**Work request**
Write out each entry again. Keep every word exactly as it is.

**Input data**
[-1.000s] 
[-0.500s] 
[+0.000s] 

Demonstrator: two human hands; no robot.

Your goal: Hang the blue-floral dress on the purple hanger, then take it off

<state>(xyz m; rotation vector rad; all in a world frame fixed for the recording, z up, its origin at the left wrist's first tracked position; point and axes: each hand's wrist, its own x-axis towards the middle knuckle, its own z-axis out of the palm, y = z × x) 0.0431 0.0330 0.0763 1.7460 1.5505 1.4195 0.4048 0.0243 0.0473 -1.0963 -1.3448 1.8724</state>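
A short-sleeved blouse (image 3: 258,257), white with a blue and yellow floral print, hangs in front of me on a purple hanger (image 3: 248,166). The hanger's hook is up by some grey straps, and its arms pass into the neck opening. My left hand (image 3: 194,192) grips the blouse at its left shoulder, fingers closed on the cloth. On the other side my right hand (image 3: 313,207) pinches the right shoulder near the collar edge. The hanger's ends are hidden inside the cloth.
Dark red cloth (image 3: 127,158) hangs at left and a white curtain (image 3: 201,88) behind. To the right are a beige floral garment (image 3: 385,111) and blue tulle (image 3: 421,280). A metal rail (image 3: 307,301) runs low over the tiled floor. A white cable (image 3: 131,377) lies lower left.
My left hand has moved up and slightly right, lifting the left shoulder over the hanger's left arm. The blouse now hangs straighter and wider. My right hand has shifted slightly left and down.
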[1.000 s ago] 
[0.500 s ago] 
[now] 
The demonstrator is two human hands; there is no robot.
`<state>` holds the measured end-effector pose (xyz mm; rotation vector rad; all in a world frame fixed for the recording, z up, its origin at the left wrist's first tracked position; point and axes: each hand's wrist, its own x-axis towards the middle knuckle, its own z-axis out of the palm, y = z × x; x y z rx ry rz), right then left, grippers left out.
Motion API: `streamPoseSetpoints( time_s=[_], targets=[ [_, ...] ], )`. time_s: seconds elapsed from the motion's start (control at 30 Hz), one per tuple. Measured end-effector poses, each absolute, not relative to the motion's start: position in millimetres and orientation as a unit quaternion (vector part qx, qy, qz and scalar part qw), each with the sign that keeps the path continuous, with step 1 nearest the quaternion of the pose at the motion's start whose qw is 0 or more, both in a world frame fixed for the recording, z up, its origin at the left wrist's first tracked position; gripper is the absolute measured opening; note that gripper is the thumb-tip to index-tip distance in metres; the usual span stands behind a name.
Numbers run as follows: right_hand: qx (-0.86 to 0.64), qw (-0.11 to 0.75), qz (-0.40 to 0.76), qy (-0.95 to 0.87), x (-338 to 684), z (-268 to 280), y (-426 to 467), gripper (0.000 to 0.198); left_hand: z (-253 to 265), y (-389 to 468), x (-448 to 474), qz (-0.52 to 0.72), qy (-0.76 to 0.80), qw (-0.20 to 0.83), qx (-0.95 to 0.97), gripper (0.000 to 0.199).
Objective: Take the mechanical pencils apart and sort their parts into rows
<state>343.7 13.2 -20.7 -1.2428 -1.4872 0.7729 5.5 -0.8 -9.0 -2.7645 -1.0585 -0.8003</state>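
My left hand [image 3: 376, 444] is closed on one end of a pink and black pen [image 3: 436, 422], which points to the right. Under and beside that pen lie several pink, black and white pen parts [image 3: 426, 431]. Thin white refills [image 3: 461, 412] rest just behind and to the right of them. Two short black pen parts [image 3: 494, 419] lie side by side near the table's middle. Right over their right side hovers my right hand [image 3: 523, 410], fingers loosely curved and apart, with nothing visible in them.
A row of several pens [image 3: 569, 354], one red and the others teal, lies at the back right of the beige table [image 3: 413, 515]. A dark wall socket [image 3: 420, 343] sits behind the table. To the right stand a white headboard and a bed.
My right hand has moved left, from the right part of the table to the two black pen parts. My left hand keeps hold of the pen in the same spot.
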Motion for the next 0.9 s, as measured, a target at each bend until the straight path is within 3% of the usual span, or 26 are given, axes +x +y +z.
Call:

**Result below**
[-1.000s] 
[-0.500s] 
[+0.000s] 

Demonstrator: two human hands; no robot.

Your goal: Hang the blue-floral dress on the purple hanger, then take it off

<state>(xyz m; rotation vector rad; all in a world frame fixed for the recording, z up, its origin at the left wrist's first tracked position; point and axes: each hand's wrist, its own x-axis towards the middle knuckle, its own z-axis out of the palm, y = z × x) 0.0431 0.0330 0.0763 1.7460 1.5505 1.4195 0.4048 0.0243 0.0473 -1.0963 -1.3448 1.8724</state>
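A short-sleeved blouse (image 3: 258,257), white with a blue and yellow floral print, hangs in front of me on a purple hanger (image 3: 248,166). The hanger's hook is up by some grey straps, and its arms pass into the neck opening. My left hand (image 3: 194,192) grips the blouse at its left shoulder, fingers closed on the cloth. On the other side my right hand (image 3: 313,207) pinches the right shoulder near the collar edge. The hanger's ends are hidden inside the cloth.
Dark red cloth (image 3: 127,158) hangs at left and a white curtain (image 3: 201,88) behind. To the right are a beige floral garment (image 3: 385,111) and blue tulle (image 3: 421,280). A metal rail (image 3: 307,301) runs low over the tiled floor. A white cable (image 3: 131,377) lies lower left.
My left hand has moved up and slightly right, lifting the left shoulder over the hanger's left arm. The blouse now hangs straighter and wider. My right hand has shifted slightly left and down.
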[1.000 s ago] 
[0.500 s ago] 
[now] 
The demonstrator is two human hands; there is no robot.
`<state>` holds the measured end-effector pose (xyz mm; rotation vector rad; all in a world frame fixed for the recording, z up, its origin at the left wrist's first tracked position; point and axes: each hand's wrist, its own x-axis towards the middle knuckle, its own z-axis out of the palm, y = z × x; x y z rx ry rz), right then left, grippers left out.
Motion API: `streamPoseSetpoints( time_s=[_], targets=[ [_, ...] ], )`. time_s: seconds elapsed from the motion's start (control at 30 Hz), one per tuple. Measured end-effector poses, each absolute, not relative to the motion's start: position in millimetres and orientation as a unit quaternion (vector part qx, qy, qz and scalar part qw), each with the sign that keeps the path continuous, with step 1 nearest the quaternion of the pose at the motion's start whose qw is 0 or more, both in a world frame fixed for the recording, z up, its origin at the left wrist's first tracked position; gripper is the absolute measured opening; note that gripper is the thumb-tip to index-tip distance in metres; the usual span stands behind a name.
Numbers run as follows: right_hand: qx (-0.86 to 0.64), qw (-0.11 to 0.75), qz (-0.40 to 0.76), qy (-0.95 to 0.87), x (-338 to 684), z (-268 to 280), y (-426 to 467), gripper (0.000 to 0.198); left_hand: z (-253 to 265), y (-389 to 468), x (-448 to 474), qz (-0.52 to 0.72), qy (-0.76 to 0.80), qw (-0.20 to 0.83), qx (-0.95 to 0.97), gripper (0.000 to 0.199).
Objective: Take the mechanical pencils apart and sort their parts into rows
<state>343.7 13.2 -20.7 -1.2428 -1.4872 0.7729 5.5 -0.8 -9.0 -2.7645 -1.0585 -0.8003</state>
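My left hand [image 3: 376, 444] is closed on one end of a pink and black pen [image 3: 436, 422], which points to the right. Under and beside that pen lie several pink, black and white pen parts [image 3: 426, 431]. Thin white refills [image 3: 461, 412] rest just behind and to the right of them. Two short black pen parts [image 3: 494, 419] lie side by side near the table's middle. Right over their right side hovers my right hand [image 3: 523, 410], fingers loosely curved and apart, with nothing visible in them.
A row of several pens [image 3: 569, 354], one red and the others teal, lies at the back right of the beige table [image 3: 413, 515]. A dark wall socket [image 3: 420, 343] sits behind the table. To the right stand a white headboard and a bed.
My right hand has moved left, from the right part of the table to the two black pen parts. My left hand keeps hold of the pen in the same spot.
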Motion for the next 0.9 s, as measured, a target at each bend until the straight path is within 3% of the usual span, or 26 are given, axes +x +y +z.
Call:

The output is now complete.